On The Beach has stopped selling all summer holidays for this year. It’s down to Covid-19 uncertainty, as we might expect. But it comes in contrast to the opening up of the travel business, and the approach taken by others like TUI.
The TUI share price fall comes on the back of first-half results. The figures show an 89% drop in revenue. Underlying EBIT came in highly negative too, with a loss of €1.3bn. We’re also looking at a net debt position of €6,813m, though that has improved in the three months since December.
Red, amber, green
The government has introduced a traffic light rating for the safety of holiday destinations. But most are rated amber, meaning 10 days of quarantine after returning, and Covid tests before departure and on return. A lot of people just won’t want that inconvenience.
And there’s a danger that amber destinations will turn red, resulting in expensive, forced hotel isolation. I think On The Beach is taking a sensible and responsible position, even if it results in a short-term hit for the share price.
TUI, meanwhile, is going to offer holidays to amber-rated destinations, even though the government advises against all leisure travel. I see that as a riskier approach. Still, selling amber destination holidays might support the TUI share price, at least in the short term, and we have seen a smaller drop than for OTB.
TUI share price collapse
So far in 2021, OTB has gained 2.5%, even after the Thursday drop, while TUI has lost 8.7%. And since mid-February 2020, immediately before the crash commenced, the TUI share price is down 53%. Meanwhile, On The Beach shares are down a relatively modest 10.5%.

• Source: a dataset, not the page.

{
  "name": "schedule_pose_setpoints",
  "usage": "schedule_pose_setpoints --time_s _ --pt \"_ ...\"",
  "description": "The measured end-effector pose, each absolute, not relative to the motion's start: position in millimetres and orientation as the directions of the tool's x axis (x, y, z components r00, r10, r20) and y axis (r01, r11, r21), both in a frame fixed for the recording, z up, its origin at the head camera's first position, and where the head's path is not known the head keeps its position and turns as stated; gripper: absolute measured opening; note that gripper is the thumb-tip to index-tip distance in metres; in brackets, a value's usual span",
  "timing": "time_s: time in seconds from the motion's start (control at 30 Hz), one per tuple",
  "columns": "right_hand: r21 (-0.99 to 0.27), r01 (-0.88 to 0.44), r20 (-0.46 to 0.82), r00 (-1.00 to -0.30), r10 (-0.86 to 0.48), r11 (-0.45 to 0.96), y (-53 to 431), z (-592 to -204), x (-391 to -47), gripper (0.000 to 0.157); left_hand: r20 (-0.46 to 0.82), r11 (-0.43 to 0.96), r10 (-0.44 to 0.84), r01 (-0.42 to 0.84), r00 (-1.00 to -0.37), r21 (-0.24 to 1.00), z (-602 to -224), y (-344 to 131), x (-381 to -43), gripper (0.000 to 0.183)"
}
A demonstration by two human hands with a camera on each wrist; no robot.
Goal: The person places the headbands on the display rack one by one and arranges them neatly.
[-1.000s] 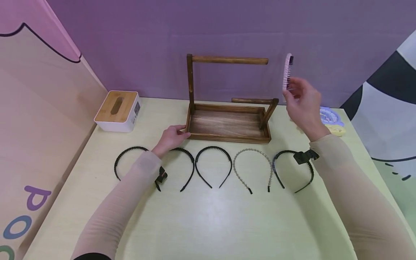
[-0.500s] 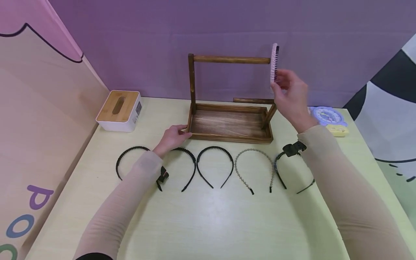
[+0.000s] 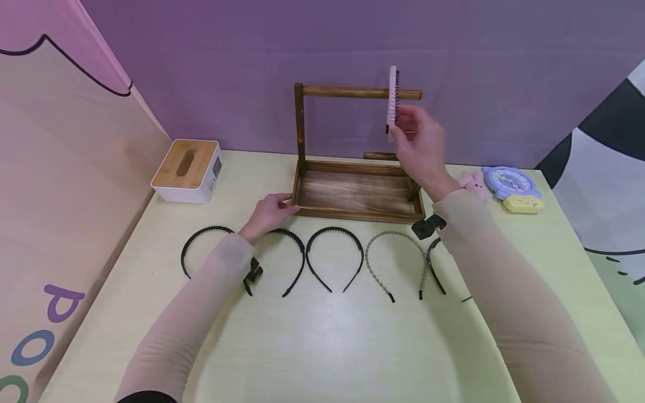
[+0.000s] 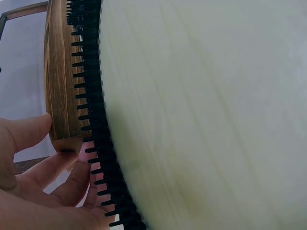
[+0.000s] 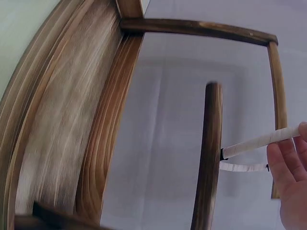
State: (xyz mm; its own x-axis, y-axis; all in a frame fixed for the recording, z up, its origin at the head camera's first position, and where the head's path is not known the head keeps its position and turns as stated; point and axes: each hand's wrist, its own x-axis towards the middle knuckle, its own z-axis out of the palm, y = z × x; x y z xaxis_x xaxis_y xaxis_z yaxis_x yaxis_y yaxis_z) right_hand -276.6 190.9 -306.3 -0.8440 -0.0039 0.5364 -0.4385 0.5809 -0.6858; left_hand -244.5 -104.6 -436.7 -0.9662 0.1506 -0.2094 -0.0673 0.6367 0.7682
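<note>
In the head view, my right hand [image 3: 420, 143] pinches a pink toothed headband [image 3: 392, 95], upright and edge-on, at the upper bar [image 3: 347, 92] of a wooden rack. The right wrist view shows the pale headband [image 5: 256, 143] crossing that bar, one leg in front and the other apparently behind; part of its arch lies under the fingers. My left hand [image 3: 269, 215] grips the front left corner of the rack's tray [image 3: 353, 214], thumb on one side and fingers beneath. Close to it in the left wrist view is a black toothed headband [image 4: 98, 96].
Several headbands lie in a row before the rack, among them a black one [image 3: 332, 229] and a beaded one [image 3: 370, 254]. A tissue box [image 3: 183, 168] stands left. Right are a blue round item [image 3: 510, 182], a yellow case [image 3: 523, 204] and a pink plush-like item [image 3: 473, 183].
My right hand has carried the pink headband leftward from beyond the upper bar's free end to a place along the bar. The left hand has stayed at the tray corner.
</note>
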Motion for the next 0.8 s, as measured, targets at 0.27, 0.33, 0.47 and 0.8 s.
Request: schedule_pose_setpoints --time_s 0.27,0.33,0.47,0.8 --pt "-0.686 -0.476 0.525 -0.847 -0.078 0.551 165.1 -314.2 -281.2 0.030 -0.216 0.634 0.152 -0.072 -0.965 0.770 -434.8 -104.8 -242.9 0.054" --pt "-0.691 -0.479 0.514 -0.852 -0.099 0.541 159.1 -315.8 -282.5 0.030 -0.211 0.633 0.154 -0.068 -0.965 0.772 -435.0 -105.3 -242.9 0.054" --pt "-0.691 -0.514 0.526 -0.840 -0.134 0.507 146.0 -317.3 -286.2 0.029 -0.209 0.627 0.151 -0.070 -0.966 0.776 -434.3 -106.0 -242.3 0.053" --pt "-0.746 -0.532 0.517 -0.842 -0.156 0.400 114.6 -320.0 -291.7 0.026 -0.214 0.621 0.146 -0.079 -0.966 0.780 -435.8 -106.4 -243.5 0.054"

A lot of that is surely down the OTB’s leaner business model. TUI has significantly greater investment in infrastructure, including its aircraft fleet and hotels. And a lengthy business downturn is going to hit companies like that harder. On The Beach, meanwhile, just puts together the flights and the accommodation to offer customers a simple beach package with no fuss.
Different businesses, different risks
That does expose what I see as a potential weakness for On The Beach though. I’m not sure I’m seeing much in the way of barriers to entry. Putting together a package that combines the various elements into one specific type of holiday would take a lot less investment than trying to set up a TUI style operation. But the TUI share price performance highlights the longer-term risks of a capital-intensive business model.
Comparing the risks and what I see as future potential, I’m putting On The Beach on my possible buy list. But not TUI.